[What you have to do] Give the data again, word for word.

[Supplied information]
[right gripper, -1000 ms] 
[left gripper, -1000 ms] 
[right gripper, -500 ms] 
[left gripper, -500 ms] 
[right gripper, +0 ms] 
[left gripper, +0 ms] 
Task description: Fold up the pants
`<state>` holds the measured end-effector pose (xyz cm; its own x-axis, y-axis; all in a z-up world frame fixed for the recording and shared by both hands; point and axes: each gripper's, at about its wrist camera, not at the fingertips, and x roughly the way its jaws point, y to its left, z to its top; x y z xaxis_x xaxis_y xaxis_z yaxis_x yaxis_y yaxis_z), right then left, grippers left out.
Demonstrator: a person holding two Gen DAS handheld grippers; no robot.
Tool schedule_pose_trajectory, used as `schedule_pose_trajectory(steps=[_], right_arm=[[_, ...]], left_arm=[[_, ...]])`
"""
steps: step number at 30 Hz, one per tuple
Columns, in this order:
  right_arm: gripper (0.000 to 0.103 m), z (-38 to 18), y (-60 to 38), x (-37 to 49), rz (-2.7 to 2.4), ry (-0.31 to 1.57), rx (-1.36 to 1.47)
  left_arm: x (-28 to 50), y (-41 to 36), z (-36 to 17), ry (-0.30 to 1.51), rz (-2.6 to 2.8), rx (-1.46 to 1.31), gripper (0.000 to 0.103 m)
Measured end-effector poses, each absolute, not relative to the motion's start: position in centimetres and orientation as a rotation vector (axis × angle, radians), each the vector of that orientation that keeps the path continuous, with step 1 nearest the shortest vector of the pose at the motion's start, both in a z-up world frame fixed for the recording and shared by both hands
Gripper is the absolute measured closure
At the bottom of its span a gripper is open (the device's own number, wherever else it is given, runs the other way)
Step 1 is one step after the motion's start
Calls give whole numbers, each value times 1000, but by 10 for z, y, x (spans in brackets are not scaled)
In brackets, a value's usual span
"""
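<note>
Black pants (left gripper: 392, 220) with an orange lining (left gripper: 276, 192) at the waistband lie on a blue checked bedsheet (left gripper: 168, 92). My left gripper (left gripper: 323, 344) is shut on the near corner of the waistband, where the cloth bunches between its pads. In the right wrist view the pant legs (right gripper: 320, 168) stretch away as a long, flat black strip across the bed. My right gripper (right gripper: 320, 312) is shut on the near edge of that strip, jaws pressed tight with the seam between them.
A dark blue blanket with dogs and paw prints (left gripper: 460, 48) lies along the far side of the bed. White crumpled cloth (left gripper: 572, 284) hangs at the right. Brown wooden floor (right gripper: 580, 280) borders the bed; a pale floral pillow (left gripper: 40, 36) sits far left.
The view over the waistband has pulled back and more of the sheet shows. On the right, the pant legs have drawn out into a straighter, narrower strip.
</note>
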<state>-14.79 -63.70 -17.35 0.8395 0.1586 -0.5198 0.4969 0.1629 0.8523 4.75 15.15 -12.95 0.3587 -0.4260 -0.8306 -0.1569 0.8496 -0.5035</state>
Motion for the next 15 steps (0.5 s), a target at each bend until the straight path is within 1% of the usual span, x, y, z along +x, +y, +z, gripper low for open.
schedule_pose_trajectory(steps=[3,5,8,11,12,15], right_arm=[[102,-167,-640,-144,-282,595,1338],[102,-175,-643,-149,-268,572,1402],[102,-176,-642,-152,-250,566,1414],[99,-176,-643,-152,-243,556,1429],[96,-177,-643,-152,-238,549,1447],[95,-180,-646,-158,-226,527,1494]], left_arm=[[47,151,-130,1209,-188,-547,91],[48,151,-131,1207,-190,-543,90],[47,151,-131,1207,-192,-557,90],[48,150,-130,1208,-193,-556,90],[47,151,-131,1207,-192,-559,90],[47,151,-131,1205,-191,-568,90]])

[Exercise output]
[right gripper, -1000 ms] 
[left gripper, -1000 ms] 
[right gripper, -500 ms] 
[left gripper, -500 ms] 
[right gripper, +0 ms] 
[left gripper, +0 ms] 
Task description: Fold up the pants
`<state>` holds the measured end-effector pose (xyz cm; its own x-axis, y-axis; all in a z-up world frame fixed for the recording and shared by both hands; point and axes: each gripper's, at about its wrist camera, not at the fingertips, and x roughly the way its jaws point, y to its left, z to its top; x y z xaxis_x xaxis_y xaxis_z yaxis_x yaxis_y yaxis_z), right then left, grippers left out.
Demonstrator: a person holding two Gen DAS handheld grippers; no robot.
Tool schedule_pose_trajectory, used as `schedule_pose_trajectory(steps=[_], right_arm=[[_, ...]], left_arm=[[_, ...]])`
"""
steps: step number at 30 Hz, one per tuple
Columns, in this order:
  right_arm: gripper (0.000 to 0.103 m), z (-38 to 18), y (-60 to 38), x (-37 to 49), rz (-2.7 to 2.4), ry (-0.31 to 1.57), rx (-1.36 to 1.47)
  left_arm: x (-28 to 50), y (-41 to 36), z (-36 to 17), ry (-0.30 to 1.51), rz (-2.6 to 2.8), rx (-1.46 to 1.31), gripper (0.000 to 0.103 m)
Measured end-effector poses, each absolute, not relative to the motion's start: position in centimetres and orientation as a rotation vector (axis × angle, radians), each the vector of that orientation that keeps the path continuous, with step 1 nearest the shortest vector of the pose at the motion's start, both in a z-up world frame fixed for the recording and shared by both hands
Gripper is the absolute measured closure
At the bottom of its span a gripper is open (the device's own number, wherever else it is given, runs the other way)
Step 1 is one step after the motion's start
Calls give whole numbers, each value times 1000, but by 10 for z, y, x (spans in brackets are not scaled)
In brackets, a value's usual span
"""
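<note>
Black pants (left gripper: 392, 220) with an orange lining (left gripper: 276, 192) at the waistband lie on a blue checked bedsheet (left gripper: 168, 92). My left gripper (left gripper: 323, 344) is shut on the near corner of the waistband, where the cloth bunches between its pads. In the right wrist view the pant legs (right gripper: 320, 168) stretch away as a long, flat black strip across the bed. My right gripper (right gripper: 320, 312) is shut on the near edge of that strip, jaws pressed tight with the seam between them.
A dark blue blanket with dogs and paw prints (left gripper: 460, 48) lies along the far side of the bed. White crumpled cloth (left gripper: 572, 284) hangs at the right. Brown wooden floor (right gripper: 580, 280) borders the bed; a pale floral pillow (left gripper: 40, 36) sits far left.
The view over the waistband has pulled back and more of the sheet shows. On the right, the pant legs have drawn out into a straighter, narrower strip.
</note>
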<state>-14.79 -63.70 -17.35 0.8395 0.1586 -0.5198 0.4969 0.1629 0.8523 4.75 15.15 -12.95 0.3587 -0.4260 -0.8306 -0.1569 0.8496 -0.5035</state>
Motion for the next 15 steps (0.5 s), a target at each bend until the straight path is within 1% of the usual span, x, y, z along +x, +y, +z, gripper low for open.
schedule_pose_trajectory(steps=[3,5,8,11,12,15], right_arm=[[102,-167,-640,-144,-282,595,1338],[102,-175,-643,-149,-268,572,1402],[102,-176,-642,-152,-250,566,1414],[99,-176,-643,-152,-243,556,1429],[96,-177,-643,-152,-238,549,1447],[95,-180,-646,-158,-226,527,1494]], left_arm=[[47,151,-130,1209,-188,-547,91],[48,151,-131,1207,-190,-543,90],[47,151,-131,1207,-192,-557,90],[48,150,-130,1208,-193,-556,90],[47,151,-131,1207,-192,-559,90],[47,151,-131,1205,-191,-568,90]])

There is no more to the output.